◆ Activity
Within the records below, find each line with the word "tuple" and copy it out.

Records for the exercise Block Start

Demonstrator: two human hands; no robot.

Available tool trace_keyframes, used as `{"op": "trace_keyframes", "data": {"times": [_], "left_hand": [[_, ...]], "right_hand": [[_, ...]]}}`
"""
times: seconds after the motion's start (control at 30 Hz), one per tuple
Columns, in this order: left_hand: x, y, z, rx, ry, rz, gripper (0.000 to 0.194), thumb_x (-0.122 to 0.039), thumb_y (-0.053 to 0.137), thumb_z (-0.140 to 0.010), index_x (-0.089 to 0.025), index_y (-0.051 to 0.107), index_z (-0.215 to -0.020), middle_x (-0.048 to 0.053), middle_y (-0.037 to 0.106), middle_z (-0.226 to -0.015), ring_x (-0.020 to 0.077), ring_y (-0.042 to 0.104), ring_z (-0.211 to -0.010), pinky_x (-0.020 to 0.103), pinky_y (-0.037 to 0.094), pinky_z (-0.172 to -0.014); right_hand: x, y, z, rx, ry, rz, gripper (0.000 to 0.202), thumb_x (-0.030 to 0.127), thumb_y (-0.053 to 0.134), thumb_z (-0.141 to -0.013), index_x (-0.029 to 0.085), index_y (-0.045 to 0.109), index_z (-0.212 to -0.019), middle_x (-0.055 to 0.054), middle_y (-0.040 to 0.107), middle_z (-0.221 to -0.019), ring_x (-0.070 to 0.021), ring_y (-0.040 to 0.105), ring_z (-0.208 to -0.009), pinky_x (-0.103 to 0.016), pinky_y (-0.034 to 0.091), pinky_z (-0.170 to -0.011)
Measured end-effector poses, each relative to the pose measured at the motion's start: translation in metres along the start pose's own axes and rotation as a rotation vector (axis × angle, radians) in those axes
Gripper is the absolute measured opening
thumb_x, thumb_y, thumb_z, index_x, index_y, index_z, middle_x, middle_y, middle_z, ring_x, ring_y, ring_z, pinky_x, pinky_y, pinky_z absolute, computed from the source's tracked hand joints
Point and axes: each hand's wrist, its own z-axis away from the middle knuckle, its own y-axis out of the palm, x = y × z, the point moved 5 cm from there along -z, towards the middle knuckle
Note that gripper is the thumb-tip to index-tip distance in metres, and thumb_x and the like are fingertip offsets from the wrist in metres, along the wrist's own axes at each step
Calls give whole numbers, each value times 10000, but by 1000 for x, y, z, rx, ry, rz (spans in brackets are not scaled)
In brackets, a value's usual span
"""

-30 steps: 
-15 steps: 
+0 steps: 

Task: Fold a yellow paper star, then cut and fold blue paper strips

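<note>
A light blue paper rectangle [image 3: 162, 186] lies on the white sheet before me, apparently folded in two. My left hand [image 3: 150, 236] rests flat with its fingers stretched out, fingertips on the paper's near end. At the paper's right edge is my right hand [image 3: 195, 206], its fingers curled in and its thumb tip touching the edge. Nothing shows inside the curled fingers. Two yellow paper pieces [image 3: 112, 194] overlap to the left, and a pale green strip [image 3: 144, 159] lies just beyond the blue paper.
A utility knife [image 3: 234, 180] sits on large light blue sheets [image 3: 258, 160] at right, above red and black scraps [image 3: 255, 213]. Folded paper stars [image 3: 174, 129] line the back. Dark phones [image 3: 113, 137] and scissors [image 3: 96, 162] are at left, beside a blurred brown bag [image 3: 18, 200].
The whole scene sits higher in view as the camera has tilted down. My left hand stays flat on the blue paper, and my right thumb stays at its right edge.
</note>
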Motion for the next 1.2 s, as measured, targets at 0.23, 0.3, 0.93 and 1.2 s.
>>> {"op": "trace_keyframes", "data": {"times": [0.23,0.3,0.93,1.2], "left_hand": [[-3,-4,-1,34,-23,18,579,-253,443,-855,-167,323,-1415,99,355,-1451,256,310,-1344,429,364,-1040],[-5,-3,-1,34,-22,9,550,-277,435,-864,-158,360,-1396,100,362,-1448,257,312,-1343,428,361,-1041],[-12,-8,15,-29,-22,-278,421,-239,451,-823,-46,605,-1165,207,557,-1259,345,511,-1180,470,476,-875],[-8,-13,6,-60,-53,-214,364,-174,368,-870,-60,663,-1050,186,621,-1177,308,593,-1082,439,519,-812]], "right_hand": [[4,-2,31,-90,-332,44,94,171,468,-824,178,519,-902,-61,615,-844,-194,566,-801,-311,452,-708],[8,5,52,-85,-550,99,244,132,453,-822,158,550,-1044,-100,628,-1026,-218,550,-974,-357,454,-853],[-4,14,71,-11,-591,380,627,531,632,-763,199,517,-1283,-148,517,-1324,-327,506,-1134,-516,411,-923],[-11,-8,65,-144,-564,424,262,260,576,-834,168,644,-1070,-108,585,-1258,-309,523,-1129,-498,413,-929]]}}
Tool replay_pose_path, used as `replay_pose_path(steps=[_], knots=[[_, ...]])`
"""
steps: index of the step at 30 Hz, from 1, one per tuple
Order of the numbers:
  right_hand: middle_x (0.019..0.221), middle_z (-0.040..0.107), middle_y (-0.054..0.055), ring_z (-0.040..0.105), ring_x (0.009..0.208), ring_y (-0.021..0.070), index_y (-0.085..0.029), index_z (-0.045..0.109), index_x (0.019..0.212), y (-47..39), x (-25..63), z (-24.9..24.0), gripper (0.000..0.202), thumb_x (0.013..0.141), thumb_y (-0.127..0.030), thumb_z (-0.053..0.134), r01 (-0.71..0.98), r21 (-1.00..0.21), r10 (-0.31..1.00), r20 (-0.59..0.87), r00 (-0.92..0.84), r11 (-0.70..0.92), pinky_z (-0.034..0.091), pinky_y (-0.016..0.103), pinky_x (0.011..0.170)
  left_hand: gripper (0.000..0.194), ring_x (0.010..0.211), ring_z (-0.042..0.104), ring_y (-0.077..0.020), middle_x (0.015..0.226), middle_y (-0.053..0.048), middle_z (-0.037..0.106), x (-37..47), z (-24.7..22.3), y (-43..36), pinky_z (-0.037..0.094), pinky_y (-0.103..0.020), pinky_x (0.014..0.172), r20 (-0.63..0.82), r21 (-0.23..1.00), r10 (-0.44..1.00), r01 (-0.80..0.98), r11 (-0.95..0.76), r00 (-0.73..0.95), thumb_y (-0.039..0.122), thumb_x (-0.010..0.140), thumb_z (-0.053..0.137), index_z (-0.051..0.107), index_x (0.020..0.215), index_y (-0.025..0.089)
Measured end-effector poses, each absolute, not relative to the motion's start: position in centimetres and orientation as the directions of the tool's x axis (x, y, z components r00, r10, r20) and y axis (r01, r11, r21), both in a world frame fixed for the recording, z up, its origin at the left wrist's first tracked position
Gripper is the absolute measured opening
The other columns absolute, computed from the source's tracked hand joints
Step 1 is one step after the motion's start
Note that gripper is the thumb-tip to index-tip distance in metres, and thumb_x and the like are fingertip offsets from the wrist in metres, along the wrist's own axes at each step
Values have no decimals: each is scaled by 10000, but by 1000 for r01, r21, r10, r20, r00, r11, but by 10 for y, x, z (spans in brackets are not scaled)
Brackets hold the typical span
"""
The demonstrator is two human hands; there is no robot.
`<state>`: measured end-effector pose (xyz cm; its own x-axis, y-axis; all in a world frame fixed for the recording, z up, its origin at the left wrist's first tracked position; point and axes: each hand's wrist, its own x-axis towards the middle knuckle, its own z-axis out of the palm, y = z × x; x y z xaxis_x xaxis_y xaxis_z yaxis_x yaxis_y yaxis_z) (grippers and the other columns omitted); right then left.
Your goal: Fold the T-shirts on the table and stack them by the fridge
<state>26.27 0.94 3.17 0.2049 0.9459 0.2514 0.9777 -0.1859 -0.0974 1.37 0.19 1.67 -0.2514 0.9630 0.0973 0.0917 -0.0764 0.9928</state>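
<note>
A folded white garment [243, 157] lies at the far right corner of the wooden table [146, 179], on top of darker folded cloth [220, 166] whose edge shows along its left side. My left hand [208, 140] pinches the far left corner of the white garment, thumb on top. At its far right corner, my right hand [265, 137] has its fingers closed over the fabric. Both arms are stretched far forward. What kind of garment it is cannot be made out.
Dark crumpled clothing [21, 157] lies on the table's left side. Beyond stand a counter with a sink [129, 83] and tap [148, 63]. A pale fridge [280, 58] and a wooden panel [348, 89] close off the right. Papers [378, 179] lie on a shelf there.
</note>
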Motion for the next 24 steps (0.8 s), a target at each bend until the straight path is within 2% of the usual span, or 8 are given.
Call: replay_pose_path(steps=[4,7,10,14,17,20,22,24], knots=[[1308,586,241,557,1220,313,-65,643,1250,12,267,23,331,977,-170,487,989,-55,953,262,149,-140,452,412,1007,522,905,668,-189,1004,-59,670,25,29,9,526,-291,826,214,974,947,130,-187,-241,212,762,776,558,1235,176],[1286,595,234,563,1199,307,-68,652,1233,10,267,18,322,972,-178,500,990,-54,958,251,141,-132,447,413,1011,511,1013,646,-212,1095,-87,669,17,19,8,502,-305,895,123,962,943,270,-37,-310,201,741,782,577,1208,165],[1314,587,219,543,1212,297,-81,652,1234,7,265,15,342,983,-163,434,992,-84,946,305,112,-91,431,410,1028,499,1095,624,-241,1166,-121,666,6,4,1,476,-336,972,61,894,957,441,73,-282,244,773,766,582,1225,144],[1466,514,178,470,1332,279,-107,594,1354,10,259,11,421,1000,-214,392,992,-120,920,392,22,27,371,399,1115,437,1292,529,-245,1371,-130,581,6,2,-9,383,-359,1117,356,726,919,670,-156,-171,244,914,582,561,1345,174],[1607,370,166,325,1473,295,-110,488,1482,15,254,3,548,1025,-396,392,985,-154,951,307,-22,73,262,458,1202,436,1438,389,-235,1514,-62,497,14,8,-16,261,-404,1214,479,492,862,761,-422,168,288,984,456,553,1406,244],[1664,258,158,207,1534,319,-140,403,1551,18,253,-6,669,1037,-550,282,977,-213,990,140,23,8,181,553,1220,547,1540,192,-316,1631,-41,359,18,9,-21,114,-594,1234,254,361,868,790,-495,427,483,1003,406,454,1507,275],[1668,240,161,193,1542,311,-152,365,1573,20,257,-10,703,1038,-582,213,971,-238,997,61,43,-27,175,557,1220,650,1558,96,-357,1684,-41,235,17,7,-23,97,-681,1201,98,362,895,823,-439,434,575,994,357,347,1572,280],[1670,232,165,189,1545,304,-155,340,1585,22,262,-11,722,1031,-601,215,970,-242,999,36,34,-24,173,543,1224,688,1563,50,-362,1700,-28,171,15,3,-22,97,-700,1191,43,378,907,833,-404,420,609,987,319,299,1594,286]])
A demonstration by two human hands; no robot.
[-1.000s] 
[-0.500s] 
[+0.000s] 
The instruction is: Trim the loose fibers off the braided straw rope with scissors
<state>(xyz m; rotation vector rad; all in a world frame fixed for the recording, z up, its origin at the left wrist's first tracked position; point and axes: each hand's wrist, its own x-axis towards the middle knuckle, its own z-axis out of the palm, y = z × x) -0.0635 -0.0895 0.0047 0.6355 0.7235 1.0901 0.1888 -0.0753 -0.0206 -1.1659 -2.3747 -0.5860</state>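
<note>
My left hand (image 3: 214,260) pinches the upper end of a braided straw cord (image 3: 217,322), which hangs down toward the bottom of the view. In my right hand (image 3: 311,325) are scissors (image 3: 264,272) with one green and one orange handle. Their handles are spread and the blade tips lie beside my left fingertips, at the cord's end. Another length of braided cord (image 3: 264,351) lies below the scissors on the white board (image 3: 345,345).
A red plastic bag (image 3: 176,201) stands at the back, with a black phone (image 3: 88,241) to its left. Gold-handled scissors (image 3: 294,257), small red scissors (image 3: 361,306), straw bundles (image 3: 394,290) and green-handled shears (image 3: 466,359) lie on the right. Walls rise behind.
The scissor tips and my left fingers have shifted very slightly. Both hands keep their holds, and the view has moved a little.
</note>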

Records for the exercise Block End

◆ Reply
times: seconds after the motion's start (control at 30 Hz), one per tuple
steps: index of the step at 30 Hz, from 1, one per tuple

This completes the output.